The ability to automate and selectively harvest information is critical for investigations involving privacy or e-Discovery requirements. Statements by any manufacturer professing speeds in processing are always ambiguous but again in reality, the Forensic Falcon®-NEO performed admirably against its main competitors and always exceeded any software solution we tested with today’s technology available. Many of the features of the Forensic Falcon®-NEO are considered standard and expected from such a product but the combination of the macro-task and network
functionality allows greater diversity in the use of such a tool and simplifies the process for non- technical first responders. The remote access and automated functionality also provides a fail- safe solution for first responders and investigators to ensure consistency and best practice guidelines are not only adopted but adhered to and guaranteed.
The Forensic Falcon®-NEO should not be considered just as a forensic, criminal or civil ligation solution. It should also be considered by IT security consultants, system administrators and system auditors when identifying and harvesting information during routine non-criminal investigations.
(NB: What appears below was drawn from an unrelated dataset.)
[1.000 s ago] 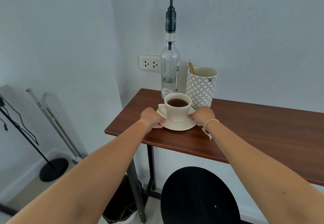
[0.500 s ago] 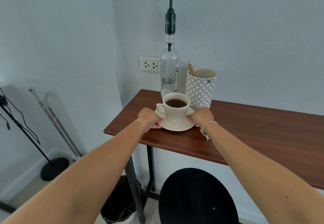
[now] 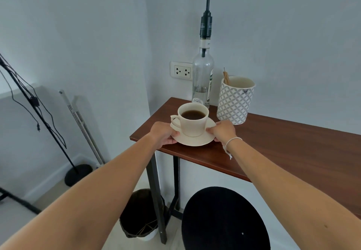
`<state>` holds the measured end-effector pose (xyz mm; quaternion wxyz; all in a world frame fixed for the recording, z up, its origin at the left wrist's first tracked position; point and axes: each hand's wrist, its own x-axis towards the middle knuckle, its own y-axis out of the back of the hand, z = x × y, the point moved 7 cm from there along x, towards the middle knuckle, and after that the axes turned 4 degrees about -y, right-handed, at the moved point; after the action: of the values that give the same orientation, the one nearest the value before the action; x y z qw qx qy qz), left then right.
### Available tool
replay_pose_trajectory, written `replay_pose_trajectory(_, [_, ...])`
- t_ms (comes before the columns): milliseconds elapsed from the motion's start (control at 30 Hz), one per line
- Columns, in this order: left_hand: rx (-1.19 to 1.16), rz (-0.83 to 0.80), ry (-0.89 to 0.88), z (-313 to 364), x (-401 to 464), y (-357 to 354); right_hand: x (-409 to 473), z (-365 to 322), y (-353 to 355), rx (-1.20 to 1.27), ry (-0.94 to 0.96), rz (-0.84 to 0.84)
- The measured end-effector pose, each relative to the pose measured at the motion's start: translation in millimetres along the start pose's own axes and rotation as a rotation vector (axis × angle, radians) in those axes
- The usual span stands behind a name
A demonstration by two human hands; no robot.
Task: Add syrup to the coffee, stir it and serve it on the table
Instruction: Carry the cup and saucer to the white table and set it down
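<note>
While the saucer [image 3: 195, 139] is gripped at its opposite edges, the left hand [image 3: 165, 133] and the right hand [image 3: 222, 131] are kept apart, each closed on the rim. Between them the cup [image 3: 193, 121], filled with dark coffee, is carried on the saucer near the table [image 3: 293, 152] corner. Just beyond the hands, the syrup bottle [image 3: 203, 77] with its pump and a patterned holder [image 3: 234, 101] of stir sticks are seen.

Both arms stretched out forward, palms facing each other. Left hand [image 3: 163, 134] curled, thumb on top, fingers tucked beneath; right hand [image 3: 223, 131] mirrors it, fingers pinched closed, a white string bracelet [image 3: 232, 141] at the wrist.
</note>
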<state>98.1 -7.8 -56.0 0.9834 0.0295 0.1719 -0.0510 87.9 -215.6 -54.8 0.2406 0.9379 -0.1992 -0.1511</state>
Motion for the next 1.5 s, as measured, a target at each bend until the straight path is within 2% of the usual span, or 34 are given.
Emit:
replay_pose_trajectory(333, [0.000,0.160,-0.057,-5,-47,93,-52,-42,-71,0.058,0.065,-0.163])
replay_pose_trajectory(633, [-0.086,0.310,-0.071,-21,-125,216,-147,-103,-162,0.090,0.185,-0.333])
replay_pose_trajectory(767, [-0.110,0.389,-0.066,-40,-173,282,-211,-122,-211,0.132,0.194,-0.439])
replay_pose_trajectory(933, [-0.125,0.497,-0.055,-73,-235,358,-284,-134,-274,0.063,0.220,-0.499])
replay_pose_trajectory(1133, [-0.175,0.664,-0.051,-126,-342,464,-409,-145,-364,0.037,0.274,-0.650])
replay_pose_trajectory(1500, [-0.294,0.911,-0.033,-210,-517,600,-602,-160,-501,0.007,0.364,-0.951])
It also has many features that are necessary for generic IT maintenance and management, such as the wiping functionality that will remove information beyond recovery when recycling systems within an organization or releasing them for sale to a third party.
As a user of the Falcon and other competitive products that are like for like, Logicube have surpassed all expectations with the new Forensic Falcon®-NEO. This is particularly evidenced when considering not just the speed in which it now processes but the additional advanced features, functionalities and support it now provides.
In comparison to other digital forensic imaging solutions in the market place today, from a hands-on comparison and vigorous tested, Logicube has once again produced the most complete state of the art extremely user-friendly solution for digital forensic investigations and IT management with the Forensic Falcon®-NEO. The many features and functionality of the Forensic Falcon®-NEO continue to exceed those of its competitors and as such the consistent advancements in speed, processing and reliability is not only superior but critical for today’s highly developing digital investigative and IT management world. This
is a must have tool in any forensic or IT security/management department. The time saved in simple but secure data analysis and harvesting is a financial investment and will save many person hours in the long term.